Where the line containing "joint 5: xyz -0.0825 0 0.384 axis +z" appears below, start there and repeat each line exactly to the end. Leave the pictures out.

RECORDED INFORMATION:
==================================================
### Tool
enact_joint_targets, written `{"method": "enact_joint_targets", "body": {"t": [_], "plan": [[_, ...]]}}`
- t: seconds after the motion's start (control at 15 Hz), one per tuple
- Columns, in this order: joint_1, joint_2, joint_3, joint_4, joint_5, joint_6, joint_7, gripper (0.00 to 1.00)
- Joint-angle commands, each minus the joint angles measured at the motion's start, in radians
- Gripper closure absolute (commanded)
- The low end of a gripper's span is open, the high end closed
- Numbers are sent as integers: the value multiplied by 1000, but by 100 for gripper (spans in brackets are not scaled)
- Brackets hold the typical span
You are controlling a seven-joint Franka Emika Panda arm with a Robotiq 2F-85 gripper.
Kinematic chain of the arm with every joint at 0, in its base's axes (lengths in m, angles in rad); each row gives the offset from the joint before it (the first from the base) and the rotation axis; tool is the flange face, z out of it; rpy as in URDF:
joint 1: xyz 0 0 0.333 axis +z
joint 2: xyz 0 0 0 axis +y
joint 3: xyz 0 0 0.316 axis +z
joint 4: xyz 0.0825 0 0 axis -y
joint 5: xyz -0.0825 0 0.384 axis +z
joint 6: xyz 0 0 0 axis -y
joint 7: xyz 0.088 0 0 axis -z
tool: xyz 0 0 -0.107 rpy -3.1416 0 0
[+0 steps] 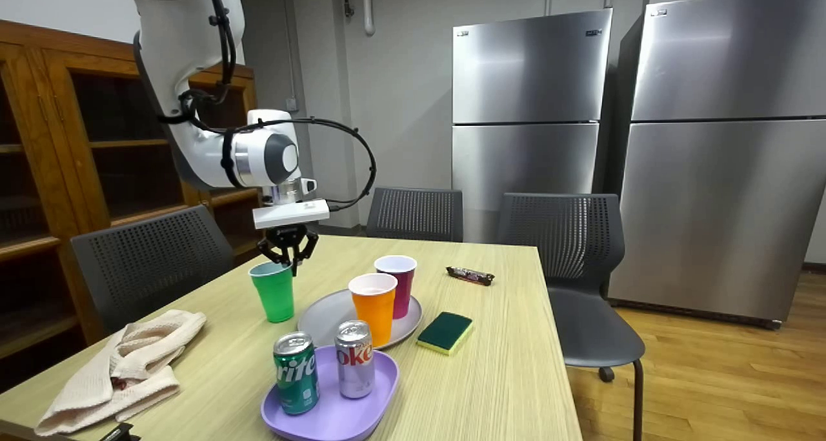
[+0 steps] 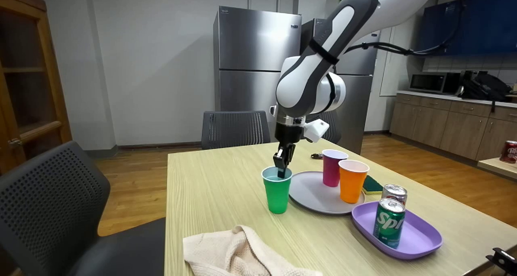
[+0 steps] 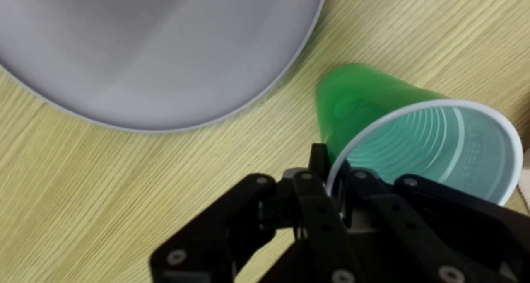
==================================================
SOLUTION TO THIS TASK:
joint 5: xyz -0.0825 0 0.384 axis +z
joint 6: xyz 0 0 0 axis -y
joint 7: xyz 0.088 0 0 axis -z
tool: xyz 0 0 -0.107 rpy -3.1416 0 0
[+0 steps] 
[+0 steps] 
[+0 steps] 

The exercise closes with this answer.